WHAT IS NEEDED: Reproduce word for word the lines between those holding "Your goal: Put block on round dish" and "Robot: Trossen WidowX", inclusive, and nothing else from the data below.

Collected data entries
------------------------

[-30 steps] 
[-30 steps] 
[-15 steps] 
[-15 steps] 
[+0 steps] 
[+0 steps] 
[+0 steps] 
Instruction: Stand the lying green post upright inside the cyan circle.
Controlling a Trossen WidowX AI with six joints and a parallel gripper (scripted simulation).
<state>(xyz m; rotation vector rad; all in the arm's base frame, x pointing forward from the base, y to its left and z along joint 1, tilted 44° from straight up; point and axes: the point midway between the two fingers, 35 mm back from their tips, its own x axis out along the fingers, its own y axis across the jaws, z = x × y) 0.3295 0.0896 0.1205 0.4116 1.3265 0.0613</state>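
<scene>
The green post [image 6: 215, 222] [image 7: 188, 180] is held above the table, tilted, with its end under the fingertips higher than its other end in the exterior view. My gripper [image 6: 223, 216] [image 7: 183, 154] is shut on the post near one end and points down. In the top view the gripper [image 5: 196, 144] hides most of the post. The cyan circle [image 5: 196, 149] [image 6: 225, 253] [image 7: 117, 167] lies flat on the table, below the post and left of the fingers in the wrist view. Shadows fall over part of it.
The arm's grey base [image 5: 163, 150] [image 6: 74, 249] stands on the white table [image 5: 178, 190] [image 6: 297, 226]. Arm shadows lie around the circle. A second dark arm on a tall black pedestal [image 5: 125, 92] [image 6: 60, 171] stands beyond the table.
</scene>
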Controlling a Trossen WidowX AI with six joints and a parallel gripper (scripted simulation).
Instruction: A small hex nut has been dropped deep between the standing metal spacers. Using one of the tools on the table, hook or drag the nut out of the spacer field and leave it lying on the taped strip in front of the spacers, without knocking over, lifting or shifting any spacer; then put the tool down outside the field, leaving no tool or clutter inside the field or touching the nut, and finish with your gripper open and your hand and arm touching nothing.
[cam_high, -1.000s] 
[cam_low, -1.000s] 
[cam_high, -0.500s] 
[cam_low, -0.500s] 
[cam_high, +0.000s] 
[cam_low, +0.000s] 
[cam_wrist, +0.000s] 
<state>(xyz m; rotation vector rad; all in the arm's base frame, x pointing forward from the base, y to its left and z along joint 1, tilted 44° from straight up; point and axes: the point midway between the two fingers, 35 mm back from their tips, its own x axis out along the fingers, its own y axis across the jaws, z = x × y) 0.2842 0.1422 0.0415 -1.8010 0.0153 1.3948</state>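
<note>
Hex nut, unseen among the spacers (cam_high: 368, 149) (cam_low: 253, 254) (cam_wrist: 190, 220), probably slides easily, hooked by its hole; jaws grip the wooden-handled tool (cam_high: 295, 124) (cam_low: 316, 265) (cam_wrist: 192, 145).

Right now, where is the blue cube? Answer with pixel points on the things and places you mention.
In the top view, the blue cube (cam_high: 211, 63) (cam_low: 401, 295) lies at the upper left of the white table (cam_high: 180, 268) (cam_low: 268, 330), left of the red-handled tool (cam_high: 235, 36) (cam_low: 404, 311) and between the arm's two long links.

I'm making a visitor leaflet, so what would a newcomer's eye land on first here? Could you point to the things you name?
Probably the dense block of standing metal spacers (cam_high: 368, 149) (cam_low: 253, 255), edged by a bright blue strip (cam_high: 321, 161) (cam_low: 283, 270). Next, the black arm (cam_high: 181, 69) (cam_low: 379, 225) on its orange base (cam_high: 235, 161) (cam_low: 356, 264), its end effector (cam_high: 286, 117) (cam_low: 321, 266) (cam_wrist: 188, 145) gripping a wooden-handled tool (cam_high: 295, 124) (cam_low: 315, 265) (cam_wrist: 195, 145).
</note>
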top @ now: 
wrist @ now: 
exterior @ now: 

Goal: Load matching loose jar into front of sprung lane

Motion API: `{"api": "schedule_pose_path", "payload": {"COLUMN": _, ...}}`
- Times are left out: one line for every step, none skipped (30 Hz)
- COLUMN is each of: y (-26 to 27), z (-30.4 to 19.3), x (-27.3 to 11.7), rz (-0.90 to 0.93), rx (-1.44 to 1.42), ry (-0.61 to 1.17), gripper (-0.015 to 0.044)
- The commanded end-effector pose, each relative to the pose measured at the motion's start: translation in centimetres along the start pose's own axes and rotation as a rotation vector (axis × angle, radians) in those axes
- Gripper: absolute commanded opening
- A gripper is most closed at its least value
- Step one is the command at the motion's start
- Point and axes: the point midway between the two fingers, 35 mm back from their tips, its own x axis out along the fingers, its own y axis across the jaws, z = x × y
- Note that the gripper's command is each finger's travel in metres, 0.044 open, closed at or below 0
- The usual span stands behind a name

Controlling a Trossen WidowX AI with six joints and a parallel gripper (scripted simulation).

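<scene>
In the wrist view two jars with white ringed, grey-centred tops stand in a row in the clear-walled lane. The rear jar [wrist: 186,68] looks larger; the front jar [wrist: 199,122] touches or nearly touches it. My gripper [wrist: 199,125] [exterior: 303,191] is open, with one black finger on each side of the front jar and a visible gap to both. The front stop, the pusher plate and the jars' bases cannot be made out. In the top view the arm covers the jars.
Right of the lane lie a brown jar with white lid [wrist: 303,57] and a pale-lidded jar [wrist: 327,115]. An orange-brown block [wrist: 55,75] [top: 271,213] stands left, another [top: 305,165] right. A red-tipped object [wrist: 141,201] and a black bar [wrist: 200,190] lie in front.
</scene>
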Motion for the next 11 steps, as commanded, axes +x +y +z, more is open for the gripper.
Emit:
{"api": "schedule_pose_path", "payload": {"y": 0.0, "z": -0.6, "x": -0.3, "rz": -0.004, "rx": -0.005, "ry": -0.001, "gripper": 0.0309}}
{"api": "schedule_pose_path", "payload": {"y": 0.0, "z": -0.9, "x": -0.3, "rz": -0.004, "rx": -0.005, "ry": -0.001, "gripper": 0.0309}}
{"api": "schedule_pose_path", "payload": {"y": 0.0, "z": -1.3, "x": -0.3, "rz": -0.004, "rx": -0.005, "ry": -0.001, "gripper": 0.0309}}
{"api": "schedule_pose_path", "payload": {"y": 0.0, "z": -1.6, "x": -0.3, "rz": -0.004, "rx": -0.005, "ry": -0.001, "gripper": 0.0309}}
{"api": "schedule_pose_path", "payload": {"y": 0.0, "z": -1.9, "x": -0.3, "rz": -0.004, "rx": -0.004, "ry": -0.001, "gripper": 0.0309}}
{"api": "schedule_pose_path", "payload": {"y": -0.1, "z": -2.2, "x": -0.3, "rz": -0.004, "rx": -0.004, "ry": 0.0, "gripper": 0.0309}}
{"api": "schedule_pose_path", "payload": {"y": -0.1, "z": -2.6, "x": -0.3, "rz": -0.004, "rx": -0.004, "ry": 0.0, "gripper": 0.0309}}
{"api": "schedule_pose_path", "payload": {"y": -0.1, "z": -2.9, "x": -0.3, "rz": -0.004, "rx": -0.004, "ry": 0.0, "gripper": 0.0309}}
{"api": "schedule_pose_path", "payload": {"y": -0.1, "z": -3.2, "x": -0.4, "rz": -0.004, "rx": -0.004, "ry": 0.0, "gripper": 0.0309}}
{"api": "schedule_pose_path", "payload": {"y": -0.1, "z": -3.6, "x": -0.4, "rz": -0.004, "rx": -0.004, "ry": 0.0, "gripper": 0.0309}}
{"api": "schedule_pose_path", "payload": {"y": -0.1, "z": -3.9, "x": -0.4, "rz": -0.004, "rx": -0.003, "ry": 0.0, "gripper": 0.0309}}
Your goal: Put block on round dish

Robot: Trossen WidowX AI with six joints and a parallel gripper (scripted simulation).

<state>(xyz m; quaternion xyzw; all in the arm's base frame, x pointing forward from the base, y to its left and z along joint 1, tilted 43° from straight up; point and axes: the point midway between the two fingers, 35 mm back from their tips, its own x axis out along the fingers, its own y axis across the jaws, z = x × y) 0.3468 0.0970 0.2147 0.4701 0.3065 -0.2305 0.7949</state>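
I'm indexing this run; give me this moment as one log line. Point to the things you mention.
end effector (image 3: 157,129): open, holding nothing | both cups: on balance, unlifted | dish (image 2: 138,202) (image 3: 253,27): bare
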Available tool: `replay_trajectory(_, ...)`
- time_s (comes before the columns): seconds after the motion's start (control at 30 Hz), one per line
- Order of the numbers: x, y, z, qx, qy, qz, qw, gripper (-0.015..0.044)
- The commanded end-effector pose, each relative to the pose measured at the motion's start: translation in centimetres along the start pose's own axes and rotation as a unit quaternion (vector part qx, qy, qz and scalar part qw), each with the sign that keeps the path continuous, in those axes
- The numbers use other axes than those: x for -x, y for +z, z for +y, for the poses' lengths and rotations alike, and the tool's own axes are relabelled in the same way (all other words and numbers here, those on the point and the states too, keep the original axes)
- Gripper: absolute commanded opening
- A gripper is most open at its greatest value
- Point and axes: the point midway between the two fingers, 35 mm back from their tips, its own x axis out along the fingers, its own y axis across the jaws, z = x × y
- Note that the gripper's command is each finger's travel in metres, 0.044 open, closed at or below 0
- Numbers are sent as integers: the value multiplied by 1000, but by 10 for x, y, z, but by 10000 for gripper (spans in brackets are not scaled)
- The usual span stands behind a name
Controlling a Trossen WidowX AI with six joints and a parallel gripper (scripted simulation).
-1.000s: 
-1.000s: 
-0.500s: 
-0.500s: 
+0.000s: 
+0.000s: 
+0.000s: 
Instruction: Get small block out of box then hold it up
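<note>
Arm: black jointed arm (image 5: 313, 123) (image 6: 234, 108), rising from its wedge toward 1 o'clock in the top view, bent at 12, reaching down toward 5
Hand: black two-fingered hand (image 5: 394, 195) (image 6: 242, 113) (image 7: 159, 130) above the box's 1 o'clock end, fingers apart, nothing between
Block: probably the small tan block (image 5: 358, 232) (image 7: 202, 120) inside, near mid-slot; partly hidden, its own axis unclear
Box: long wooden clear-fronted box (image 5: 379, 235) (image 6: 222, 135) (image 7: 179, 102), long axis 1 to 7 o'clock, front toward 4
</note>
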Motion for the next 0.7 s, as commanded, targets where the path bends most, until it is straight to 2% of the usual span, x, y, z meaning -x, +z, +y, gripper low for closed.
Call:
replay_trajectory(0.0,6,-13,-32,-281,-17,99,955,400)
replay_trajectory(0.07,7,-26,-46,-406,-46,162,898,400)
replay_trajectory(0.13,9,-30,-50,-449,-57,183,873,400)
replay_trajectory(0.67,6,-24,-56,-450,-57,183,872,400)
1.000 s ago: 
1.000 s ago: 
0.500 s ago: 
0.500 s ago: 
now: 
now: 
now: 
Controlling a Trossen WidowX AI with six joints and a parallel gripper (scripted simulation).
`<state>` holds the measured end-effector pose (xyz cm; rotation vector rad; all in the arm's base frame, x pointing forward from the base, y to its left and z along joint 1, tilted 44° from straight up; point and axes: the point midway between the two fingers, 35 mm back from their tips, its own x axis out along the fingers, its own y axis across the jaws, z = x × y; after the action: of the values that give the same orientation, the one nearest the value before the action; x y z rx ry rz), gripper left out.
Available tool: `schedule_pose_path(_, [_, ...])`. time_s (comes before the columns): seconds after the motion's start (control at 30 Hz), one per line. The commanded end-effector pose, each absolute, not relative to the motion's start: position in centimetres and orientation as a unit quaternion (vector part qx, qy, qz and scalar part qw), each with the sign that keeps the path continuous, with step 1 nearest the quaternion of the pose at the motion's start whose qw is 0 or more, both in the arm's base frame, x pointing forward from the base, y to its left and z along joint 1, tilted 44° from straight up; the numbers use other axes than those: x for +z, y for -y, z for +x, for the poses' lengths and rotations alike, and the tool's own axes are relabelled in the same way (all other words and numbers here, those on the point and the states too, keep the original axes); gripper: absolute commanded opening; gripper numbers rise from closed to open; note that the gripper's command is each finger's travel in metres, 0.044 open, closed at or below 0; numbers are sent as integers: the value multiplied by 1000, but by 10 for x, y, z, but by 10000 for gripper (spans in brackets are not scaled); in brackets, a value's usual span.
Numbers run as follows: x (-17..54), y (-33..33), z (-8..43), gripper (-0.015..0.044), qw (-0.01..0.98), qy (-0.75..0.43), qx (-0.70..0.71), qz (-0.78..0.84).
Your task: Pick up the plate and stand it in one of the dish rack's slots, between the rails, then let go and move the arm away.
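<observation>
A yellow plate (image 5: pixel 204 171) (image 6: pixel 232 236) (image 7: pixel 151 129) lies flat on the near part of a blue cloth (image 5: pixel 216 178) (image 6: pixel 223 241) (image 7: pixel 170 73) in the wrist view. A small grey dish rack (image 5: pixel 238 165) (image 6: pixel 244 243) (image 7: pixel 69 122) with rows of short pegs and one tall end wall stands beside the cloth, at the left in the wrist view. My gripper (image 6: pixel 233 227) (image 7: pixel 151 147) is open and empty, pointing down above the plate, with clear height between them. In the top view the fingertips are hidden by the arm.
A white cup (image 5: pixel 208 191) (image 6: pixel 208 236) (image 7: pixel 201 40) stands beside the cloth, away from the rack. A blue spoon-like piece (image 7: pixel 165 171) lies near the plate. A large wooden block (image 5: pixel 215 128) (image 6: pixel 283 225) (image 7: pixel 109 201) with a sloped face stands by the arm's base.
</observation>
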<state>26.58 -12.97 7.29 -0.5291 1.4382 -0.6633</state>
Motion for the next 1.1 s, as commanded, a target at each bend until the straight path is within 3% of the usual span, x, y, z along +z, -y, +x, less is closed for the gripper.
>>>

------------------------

OUTPUT OF THE EXERCISE:
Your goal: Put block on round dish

Robot: Trossen WidowX AI with six joints and a parallel gripper (scripted simulation).

No further work remains in this exercise.